EXERCISE INSTRUCTIONS —
Copy out, from the data below, each line in which the word "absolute" occurs.

DATA SUPPLIED —
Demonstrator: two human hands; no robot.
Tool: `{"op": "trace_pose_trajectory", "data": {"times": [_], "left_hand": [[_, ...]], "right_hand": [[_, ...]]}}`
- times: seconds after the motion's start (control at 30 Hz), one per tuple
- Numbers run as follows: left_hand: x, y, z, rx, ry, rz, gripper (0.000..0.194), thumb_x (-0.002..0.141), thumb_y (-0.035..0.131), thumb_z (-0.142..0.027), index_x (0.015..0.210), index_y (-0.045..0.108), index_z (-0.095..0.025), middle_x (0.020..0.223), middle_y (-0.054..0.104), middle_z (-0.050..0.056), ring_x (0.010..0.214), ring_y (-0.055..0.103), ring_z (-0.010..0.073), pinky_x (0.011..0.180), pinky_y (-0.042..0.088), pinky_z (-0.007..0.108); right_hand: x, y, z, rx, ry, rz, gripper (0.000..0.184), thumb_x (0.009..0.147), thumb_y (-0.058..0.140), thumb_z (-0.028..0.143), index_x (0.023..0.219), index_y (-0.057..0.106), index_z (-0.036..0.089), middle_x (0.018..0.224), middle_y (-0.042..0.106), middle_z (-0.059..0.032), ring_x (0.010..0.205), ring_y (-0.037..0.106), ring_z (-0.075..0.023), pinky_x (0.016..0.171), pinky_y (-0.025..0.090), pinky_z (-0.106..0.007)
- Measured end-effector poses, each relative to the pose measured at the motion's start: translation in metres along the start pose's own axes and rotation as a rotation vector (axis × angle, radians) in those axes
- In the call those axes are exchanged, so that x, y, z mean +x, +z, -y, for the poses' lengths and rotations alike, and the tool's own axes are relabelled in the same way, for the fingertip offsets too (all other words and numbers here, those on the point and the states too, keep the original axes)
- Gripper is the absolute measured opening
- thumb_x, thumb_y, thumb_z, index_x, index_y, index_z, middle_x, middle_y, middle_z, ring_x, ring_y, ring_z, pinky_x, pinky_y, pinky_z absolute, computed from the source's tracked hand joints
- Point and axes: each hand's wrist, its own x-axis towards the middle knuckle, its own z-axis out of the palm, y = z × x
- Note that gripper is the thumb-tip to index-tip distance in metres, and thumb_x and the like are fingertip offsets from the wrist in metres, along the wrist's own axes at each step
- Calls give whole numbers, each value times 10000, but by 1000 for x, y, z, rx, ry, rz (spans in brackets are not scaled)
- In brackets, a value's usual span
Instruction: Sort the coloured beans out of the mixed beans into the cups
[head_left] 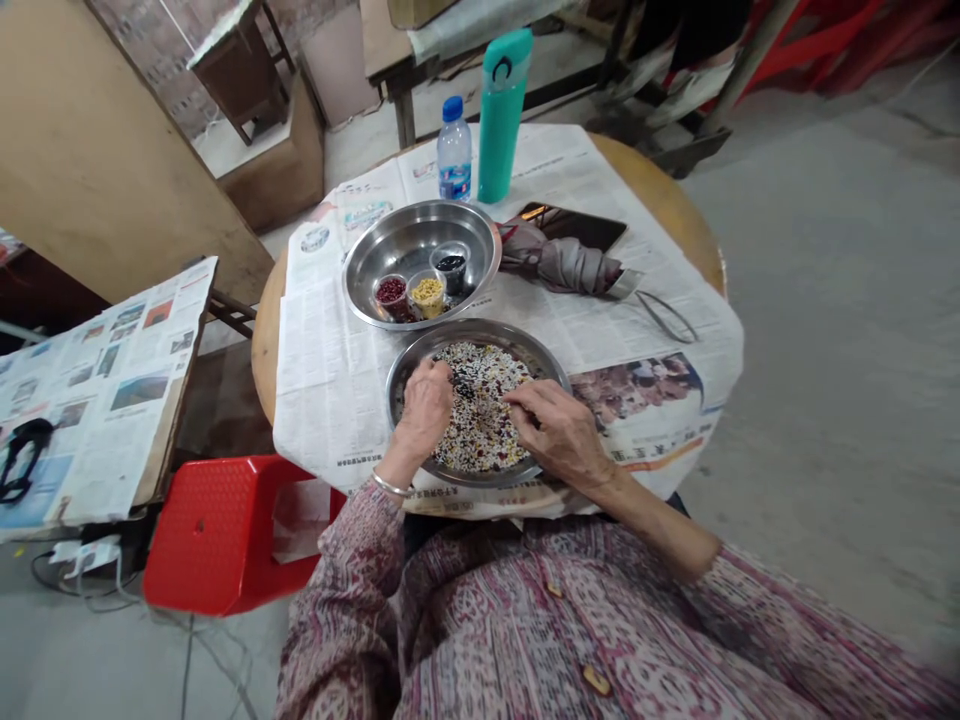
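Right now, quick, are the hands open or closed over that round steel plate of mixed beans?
Left hand: curled shut among the speckled mixed beans; cannot tell if it holds any.
Right hand: open, fingers touching the beans.

White, black and red beans point(484, 425) speckle the steel basin point(551, 375); the blouse point(540, 640) has a maroon-and-pink paisley print.
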Motion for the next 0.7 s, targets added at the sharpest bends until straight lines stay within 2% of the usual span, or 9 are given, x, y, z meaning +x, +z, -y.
{"op": "trace_pose_trajectory", "data": {"times": [0.13, 0.27, 0.4, 0.5, 0.6, 0.7], "left_hand": [[-28, -12, 9, -50, 9, 43, 217, 913, 524, -30, 991, 665, -176, 975, 670, 69, 1037, 644, 211, 1024, 517, 374], [-50, -9, -7, -171, 128, 160, 211, 913, 554, -36, 1015, 666, -183, 997, 660, 48, 1049, 644, 194, 1033, 522, 353], [-45, 5, -30, -181, 368, 268, 259, 936, 522, -38, 1123, 653, -160, 1141, 644, 90, 1107, 621, 195, 1055, 511, 339], [-27, 8, -39, -55, 491, 265, 269, 964, 498, -70, 1154, 658, -175, 1254, 625, 116, 1222, 558, 239, 1102, 476, 413], [-10, 3, -37, 53, 406, 169, 287, 979, 573, -188, 1258, 631, -227, 1447, 528, 116, 1340, 455, 314, 1079, 469, 498], [-1, -7, -25, 119, 259, 146, 276, 986, 574, -200, 1254, 633, -229, 1377, 556, 115, 1272, 492, 306, 1044, 485, 467]], "right_hand": [[-1, 0, 1, -14, -11, -34, 215, 908, 516, 124, 951, 697, 231, 938, 732, -81, 935, 662, -254, 888, 542, -408], [-2, 0, 2, -50, -23, -58, 198, 928, 512, 139, 948, 685, 231, 929, 736, -79, 914, 662, -255, 863, 539, -403], [-4, 0, -1, 24, 5, -112, 231, 919, 508, 136, 1016, 690, 242, 961, 741, -76, 928, 674, -250, 877, 546, -415], [-5, 1, -2, 68, 17, -138, 274, 918, 494, 134, 1080, 689, 240, 1018, 744, -91, 962, 678, -256, 893, 551, -429], [-4, 0, -1, 62, 34, -129, 278, 927, 492, 133, 1095, 684, 244, 1029, 743, -91, 976, 684, -259, 909, 556, -442], [-3, -1, 0, 42, 24, -125, 255, 937, 499, 127, 1081, 676, 241, 997, 742, -85, 956, 689, -254, 898, 563, -433]]}}
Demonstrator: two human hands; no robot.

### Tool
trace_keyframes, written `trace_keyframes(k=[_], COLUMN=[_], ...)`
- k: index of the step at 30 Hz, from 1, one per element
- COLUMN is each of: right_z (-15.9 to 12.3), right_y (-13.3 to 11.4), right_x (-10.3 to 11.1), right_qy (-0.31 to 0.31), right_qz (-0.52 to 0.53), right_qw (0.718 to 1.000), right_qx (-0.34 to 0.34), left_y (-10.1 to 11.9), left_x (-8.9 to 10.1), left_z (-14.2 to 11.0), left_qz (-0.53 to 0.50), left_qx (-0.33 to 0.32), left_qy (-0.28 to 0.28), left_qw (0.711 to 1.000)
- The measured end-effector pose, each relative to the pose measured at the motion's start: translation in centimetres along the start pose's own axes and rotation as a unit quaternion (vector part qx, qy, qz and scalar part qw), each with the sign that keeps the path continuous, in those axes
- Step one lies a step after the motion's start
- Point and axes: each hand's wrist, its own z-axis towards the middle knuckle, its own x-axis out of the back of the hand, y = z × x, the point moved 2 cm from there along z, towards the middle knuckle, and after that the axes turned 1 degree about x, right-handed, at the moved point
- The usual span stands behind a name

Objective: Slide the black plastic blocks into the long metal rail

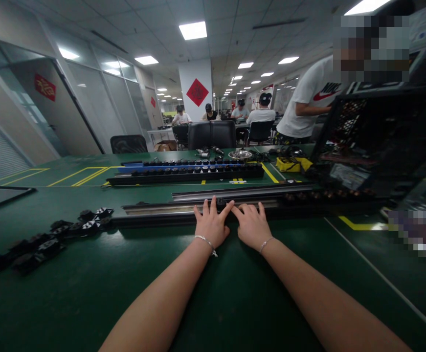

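A long black rail (154, 221) with a shiny metal channel lies crosswise on the table in front of me. My left hand (213, 229) rests on it, fingers spread, beside a small black block (220, 203) that sits in the channel. From the other side my right hand (254, 226) reaches to the rail with its index finger stretched out. The two index fingertips nearly meet just right of the block; whether they touch it I cannot tell. Toward the right end, the channel holds several dark pieces with brownish tops (330, 194).
Several loose black parts (60, 229) lie on the green table (124, 293) at left. Farther back are another filled rail (187, 177), a blue strip (154, 168), a metal bowl (239, 155) and a yellow object (294, 165). An open black case (377, 132) stands right, near a person (304, 107).
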Motion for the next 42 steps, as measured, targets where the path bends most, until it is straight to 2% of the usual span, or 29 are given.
trace_keyframes(k=[15,27,32,42], right_z=[0.0,0.0,0.1,0.2], right_y=[0.3,1.4,1.9,2.1], right_x=[-0.7,-0.7,-0.6,-0.6], right_qy=[0.050,0.040,0.032,0.027], right_qz=[0.018,0.004,0.004,0.010], right_qw=[0.999,0.997,0.995,0.994], right_qx=[0.001,-0.070,-0.096,-0.104], left_y=[0.2,-0.5,-0.8,-2.2], left_x=[0.1,0.3,0.7,1.0], left_z=[0.0,0.1,0.0,0.0], left_qz=[-0.005,-0.015,-0.013,0.000], left_qx=[0.020,0.020,0.030,0.038], left_qy=[0.009,0.013,-0.006,0.002], left_qw=[1.000,1.000,0.999,0.999])
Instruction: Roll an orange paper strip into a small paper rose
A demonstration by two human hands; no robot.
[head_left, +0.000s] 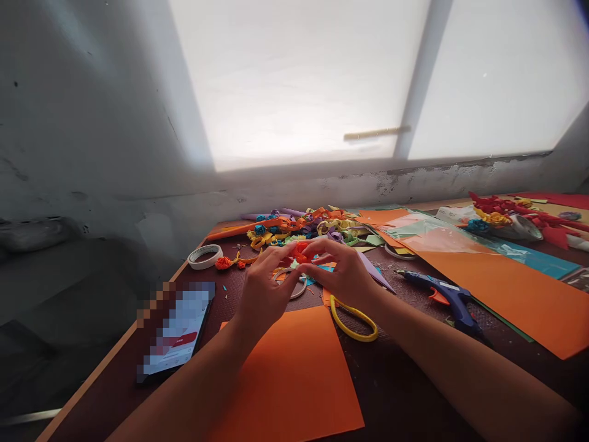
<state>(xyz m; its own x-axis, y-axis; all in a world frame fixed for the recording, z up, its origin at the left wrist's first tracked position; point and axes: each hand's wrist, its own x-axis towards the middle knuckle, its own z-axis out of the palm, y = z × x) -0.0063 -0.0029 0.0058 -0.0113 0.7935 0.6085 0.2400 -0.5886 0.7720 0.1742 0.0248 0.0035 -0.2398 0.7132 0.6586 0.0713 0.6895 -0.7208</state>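
A small red-orange paper piece, its shape partly hidden by fingers, is held above the tabletop between the two hands. The left hand and the right hand face each other, and each grip is curled, with the index fingertips pinching the piece from opposite sides and the thumbs lower, apart from the index fingers. Just below is a pale ring; nearer the person lie an orange paper sheet and, beside its far right corner, a yellow loop. Behind the hands is a heap of multicoloured paper strips. To the left are an orange paper flower, a white tape roll and a smartphone, its screen partly pixelated and its lettering unreadable. To the right lies a blue glue gun, its pale label too small to read, near large orange sheets.
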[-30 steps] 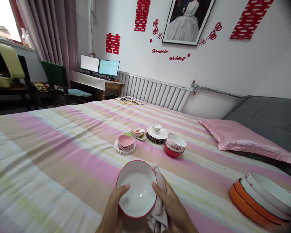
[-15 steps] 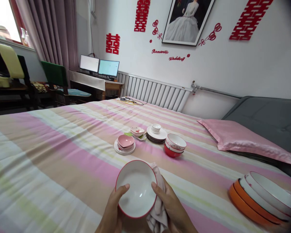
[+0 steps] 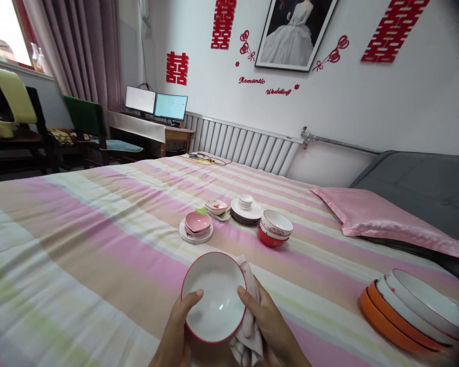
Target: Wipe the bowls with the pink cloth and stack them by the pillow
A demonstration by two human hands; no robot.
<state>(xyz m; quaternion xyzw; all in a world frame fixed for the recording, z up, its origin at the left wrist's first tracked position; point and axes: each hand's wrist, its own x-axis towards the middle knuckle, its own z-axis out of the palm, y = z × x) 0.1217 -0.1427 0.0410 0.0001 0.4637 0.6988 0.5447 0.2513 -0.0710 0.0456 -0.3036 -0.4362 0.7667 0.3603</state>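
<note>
A white bowl with a red rim (image 3: 216, 300) is held between both hands low in the middle of the view, its inside tilted toward me. My left hand (image 3: 178, 326) grips its left side, thumb over the rim. On the right side my right hand (image 3: 270, 321) has its thumb on the rim and also clasps a pale cloth (image 3: 250, 326) against the bowl. The fingers under the bowl are hidden. Beyond it stand a pink heart-shaped bowl (image 3: 198, 222) on small white plates and a stack of bowls (image 3: 276, 229), red at the bottom.
Bed with striped cover (image 3: 118, 229) beneath everything. A plate stack (image 3: 248, 211) topped by tiny dishes sits farther back, beside strawberry-patterned dishes (image 3: 216, 205). Large orange and white bowls (image 3: 413, 311) are stacked at right, near a pink pillow (image 3: 382, 219). Cables (image 3: 204, 159) lie at the far edge.
Almost nothing differs. The whole view has shifted very slightly, while both hands keep the same hold on the bowl and cloth.
</note>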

SOLUTION FOR THIS EXERCISE —
- Gripper is the absolute measured opening
- thumb_x, thumb_y, thumb_z, index_x, index_y, index_z, middle_x, middle_y, middle_z, ring_x, ring_y, ring_z, pinky_x, pinky_y, pinky_z absolute, computed from the source's tracked hand joints

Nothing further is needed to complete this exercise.